Scan each line of the records for the word "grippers" and extract the ones that have it.

> _Given information_
Content starts
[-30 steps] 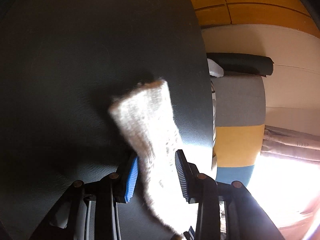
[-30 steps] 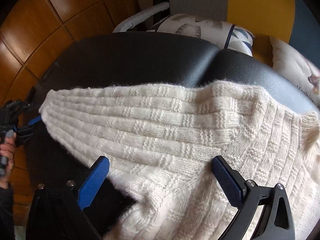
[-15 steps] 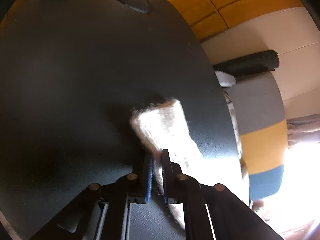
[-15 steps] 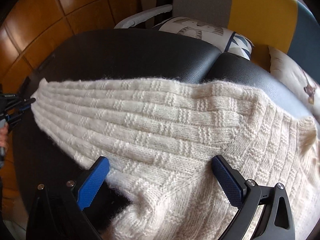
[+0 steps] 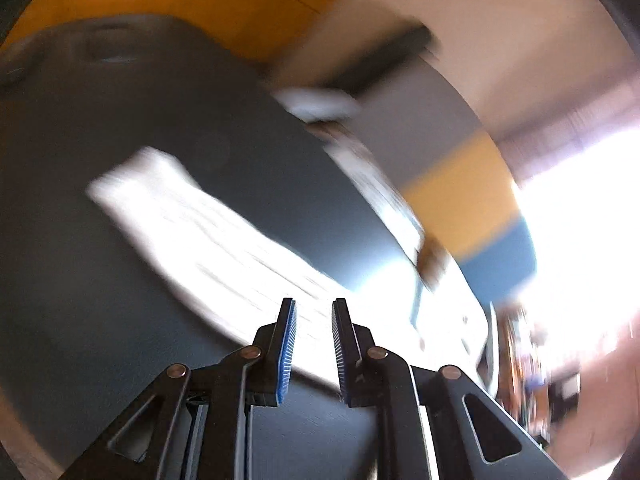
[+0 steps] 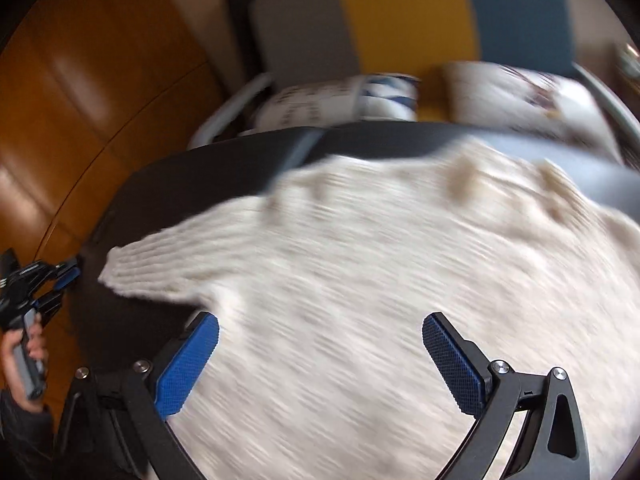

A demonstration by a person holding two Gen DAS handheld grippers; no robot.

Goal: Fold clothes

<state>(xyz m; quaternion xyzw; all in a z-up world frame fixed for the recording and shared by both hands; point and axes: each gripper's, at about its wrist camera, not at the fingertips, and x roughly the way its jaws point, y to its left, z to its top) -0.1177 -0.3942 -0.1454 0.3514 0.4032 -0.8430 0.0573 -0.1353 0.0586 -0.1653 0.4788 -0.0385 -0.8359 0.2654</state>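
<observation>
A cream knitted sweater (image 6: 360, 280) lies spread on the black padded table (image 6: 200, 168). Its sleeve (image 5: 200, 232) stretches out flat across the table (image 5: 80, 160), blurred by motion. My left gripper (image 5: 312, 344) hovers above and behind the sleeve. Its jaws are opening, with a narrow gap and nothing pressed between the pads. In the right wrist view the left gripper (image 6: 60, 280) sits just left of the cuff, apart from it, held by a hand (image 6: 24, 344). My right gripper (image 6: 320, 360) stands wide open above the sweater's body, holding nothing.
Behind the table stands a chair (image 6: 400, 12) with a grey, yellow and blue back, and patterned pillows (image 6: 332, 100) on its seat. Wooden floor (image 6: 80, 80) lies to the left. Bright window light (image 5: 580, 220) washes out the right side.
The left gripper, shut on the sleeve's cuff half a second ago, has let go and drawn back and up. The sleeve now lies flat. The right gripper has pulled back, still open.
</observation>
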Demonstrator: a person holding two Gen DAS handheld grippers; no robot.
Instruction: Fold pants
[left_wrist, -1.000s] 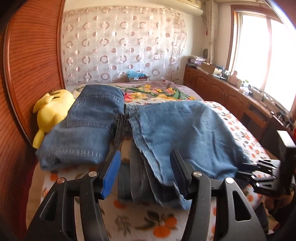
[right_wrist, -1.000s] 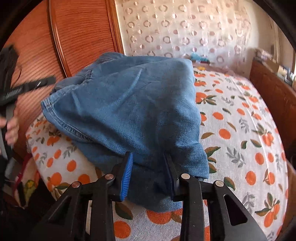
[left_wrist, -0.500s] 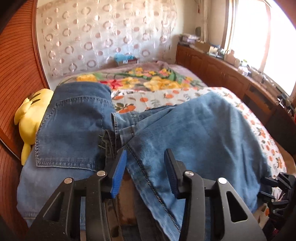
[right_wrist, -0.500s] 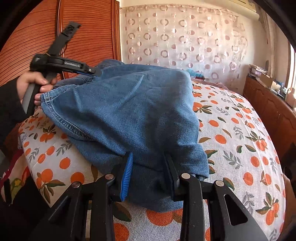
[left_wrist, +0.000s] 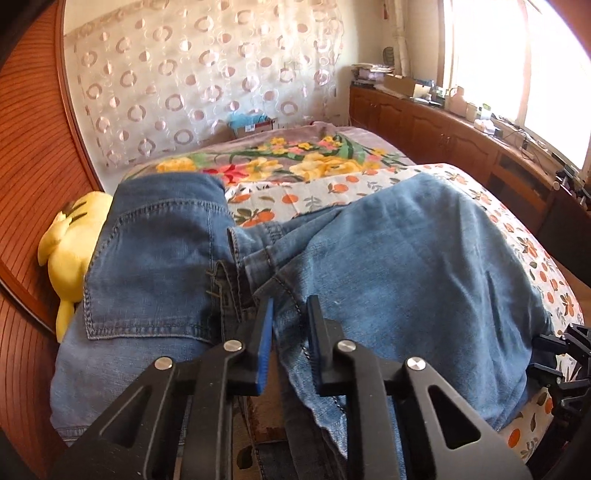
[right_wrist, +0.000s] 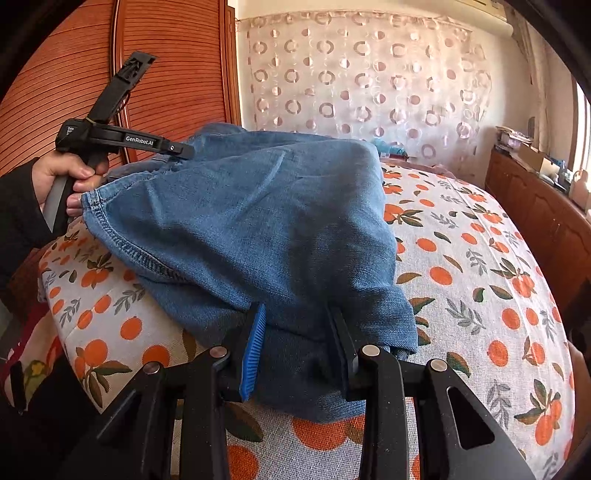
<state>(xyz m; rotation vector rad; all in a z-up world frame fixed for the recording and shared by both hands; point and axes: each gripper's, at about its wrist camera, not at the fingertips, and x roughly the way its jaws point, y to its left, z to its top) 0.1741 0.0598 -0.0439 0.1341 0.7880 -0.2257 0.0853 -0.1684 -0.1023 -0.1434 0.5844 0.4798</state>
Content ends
> _Problem solution_
A demonstration by a person holding two Gen DAS handheld grippers; no robot.
Demonstrator: a person holding two Gen DAS handheld grippers; no robot.

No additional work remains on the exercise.